The neckgraft, a great classic of restoration work
The neckgraft consists in adapting a new neck, which fits into the original head. It is an ideal solution when the neck is broken or has become too worn down.
It was an evolution before it became a restoration technique. Indeed, the violin as we know it today has undergone quite a few physical changes over the centuries, one of which being the extension of the neck. Only a few Stradivari still have their original necks. Makers in the 19th century used to cut out the original neck and replace it with a new and longer one, so as to adapt the violin to the emerging playing style of the time.
Step-by-step neckgraft on the “Comte de Cabriac” violin of Giuseppe Guarneri (1711), belonging to Maestro Francesco D’Orazio.

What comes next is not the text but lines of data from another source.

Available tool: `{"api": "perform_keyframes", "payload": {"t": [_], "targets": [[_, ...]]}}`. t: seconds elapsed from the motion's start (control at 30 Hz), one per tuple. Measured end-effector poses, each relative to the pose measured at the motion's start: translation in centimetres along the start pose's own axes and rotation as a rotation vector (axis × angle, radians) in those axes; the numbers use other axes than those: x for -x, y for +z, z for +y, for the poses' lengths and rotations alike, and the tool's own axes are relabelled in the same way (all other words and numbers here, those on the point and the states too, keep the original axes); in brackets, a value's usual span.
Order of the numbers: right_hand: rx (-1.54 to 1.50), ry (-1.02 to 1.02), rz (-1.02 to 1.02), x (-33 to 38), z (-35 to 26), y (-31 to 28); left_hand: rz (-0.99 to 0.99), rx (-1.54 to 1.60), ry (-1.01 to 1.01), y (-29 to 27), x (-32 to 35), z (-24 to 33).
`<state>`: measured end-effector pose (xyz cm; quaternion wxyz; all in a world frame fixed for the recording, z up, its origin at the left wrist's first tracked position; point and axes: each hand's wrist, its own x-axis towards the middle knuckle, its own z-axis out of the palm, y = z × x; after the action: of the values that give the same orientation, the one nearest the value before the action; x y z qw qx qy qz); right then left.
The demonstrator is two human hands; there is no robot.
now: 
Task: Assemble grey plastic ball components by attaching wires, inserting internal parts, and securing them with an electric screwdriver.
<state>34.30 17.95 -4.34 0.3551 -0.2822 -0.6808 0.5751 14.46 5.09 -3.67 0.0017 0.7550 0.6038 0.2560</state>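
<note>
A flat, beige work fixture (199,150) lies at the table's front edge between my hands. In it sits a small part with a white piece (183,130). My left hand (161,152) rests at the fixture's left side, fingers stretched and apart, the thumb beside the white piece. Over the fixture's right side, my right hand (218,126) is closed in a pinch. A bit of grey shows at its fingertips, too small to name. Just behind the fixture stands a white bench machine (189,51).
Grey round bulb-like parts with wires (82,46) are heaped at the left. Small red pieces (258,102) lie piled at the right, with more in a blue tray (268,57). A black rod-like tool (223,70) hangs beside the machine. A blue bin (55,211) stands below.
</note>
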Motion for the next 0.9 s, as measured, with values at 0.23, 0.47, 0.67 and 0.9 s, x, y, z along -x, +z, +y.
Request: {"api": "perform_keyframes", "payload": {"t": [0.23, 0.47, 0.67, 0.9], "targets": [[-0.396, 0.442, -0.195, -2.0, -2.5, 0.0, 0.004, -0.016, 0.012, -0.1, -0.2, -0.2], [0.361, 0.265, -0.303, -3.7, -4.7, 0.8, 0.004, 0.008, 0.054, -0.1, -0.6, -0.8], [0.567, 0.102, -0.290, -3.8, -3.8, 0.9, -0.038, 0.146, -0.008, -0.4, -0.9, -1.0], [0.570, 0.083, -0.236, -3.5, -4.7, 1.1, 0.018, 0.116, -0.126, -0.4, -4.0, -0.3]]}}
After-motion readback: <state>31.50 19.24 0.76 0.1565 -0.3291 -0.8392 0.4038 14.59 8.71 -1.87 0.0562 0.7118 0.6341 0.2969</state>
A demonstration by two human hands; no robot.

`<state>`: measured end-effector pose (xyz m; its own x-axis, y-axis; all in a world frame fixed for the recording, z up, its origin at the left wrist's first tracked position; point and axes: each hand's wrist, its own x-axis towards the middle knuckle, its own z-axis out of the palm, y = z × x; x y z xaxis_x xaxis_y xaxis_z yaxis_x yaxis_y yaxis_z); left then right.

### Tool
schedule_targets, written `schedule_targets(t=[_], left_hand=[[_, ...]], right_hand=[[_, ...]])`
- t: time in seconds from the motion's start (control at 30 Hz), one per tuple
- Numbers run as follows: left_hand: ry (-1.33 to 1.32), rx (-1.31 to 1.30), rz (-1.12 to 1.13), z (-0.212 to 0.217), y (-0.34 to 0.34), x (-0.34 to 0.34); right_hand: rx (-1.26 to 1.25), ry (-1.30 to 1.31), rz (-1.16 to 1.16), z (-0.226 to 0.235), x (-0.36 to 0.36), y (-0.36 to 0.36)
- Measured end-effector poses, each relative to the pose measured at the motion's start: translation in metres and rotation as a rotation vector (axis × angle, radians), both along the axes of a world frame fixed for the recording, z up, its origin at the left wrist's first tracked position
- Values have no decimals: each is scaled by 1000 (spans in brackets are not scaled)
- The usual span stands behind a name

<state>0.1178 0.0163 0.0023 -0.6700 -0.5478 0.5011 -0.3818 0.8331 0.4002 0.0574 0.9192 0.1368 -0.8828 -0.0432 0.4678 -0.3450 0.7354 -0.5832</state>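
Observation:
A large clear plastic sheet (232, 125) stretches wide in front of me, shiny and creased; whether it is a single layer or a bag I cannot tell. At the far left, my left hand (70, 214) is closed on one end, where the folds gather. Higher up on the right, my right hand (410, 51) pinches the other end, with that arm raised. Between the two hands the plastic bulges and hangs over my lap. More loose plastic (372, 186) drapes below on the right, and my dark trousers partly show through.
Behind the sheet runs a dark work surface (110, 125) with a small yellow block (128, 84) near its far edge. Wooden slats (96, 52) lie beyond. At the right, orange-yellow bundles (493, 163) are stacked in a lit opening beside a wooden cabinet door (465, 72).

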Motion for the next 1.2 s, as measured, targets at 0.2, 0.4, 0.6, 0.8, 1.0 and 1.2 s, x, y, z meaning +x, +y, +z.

Before the invention of the neckgraft, numerous instruments had their necks replaced, along with the heads. The reason so many instruments no longer have their original heads, is not because of the French Revolution! Restorers started to modify all antique violins, violas, cellos and double basses following this method from the middle of the XIXth century, opening a mortise in the top block, into which the new neck was fitted and its angle increased. Before then, in the 1850s, necks were glued and nailed to the ribs (the maple belt connecting the back to the table). Thus, the “modern violin” is subject to more pressure, resulting in more powerful sound. This radical change led to a change in the bassbar (now thicker and longer) as well as the bridge.